Relais & Châteaux Orfila
Calle de Orfila, 6
Durante todo el mes de noviembre, los desayunos de Relais & Châteux Orfila tendrán sabor castizo gracias a la Corona de la Almudena. Reelaborada por el chef Mario Sandoval, reconocido con dos estrellas Michelin, esta típica creación artesanal madrileña unirá el sabor de la tradición con la sensibilidad de la alta gastronomía. Se podrá degustar de lunes a viernes en uno de sus elegantes salones.

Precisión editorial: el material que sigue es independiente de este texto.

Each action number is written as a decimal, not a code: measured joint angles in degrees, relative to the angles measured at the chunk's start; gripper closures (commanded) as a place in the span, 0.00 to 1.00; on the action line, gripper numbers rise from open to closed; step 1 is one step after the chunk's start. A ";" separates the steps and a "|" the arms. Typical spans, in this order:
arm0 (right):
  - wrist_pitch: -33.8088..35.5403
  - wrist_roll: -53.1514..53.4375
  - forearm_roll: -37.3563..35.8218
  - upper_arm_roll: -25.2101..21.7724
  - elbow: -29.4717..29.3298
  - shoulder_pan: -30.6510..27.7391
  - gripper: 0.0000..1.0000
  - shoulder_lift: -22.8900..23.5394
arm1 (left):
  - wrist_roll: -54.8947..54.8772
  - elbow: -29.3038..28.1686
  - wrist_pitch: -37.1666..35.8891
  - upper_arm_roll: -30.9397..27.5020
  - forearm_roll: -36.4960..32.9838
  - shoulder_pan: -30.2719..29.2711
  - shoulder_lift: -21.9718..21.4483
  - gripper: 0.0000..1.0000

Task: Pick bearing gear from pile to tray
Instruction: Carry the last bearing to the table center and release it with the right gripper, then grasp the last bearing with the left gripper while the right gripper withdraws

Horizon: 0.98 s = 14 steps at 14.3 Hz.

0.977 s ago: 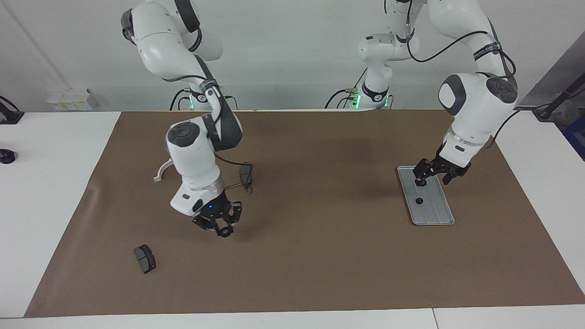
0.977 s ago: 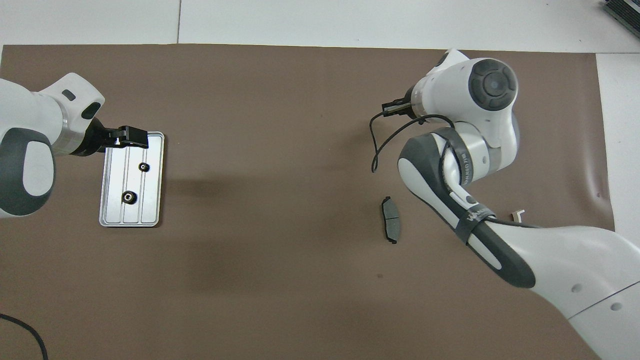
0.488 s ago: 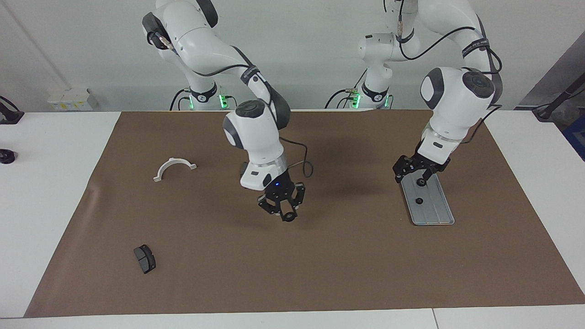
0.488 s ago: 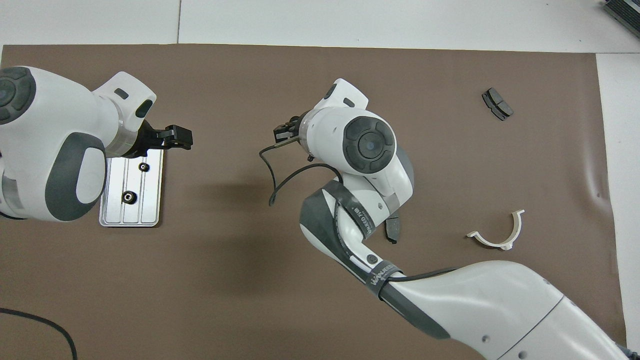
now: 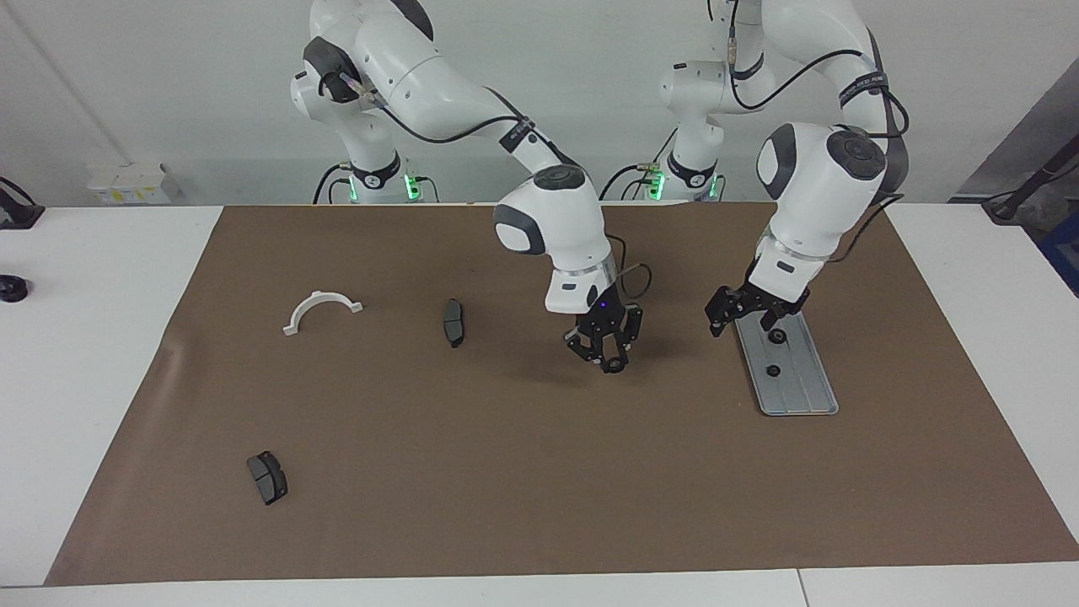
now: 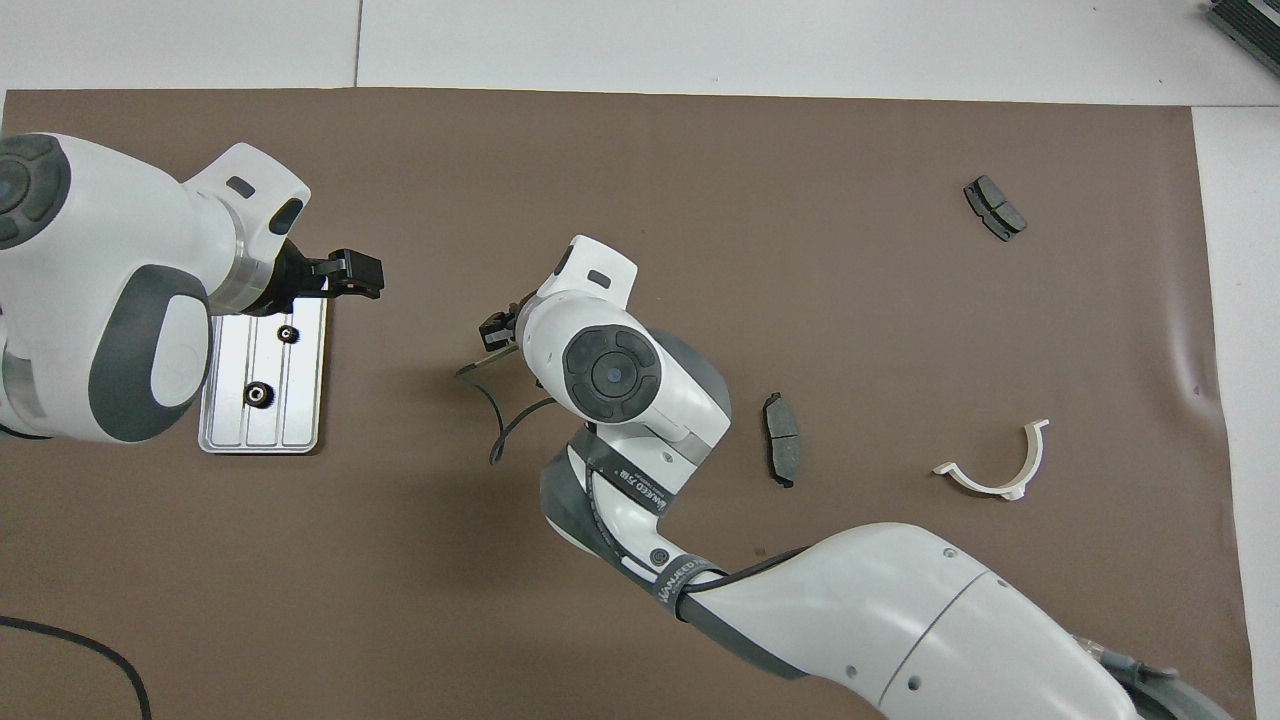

El 9 de noviembre, Madrid celebra a su patrona, la Virgen de la Almudena, y con ella toda una liturgia de sabores tan castizos como los chulapos que se pasean por la plaza Mayor. Es día de paseo, misa y sobremesa de vermut, oreja, torreznos y callos humeantes. Una festividad que invita a reivindicar la cocina madrileña más auténtica, esa que no entiende de modas ni de prisas, pero sí de barra, cuchara y sobremesas largas.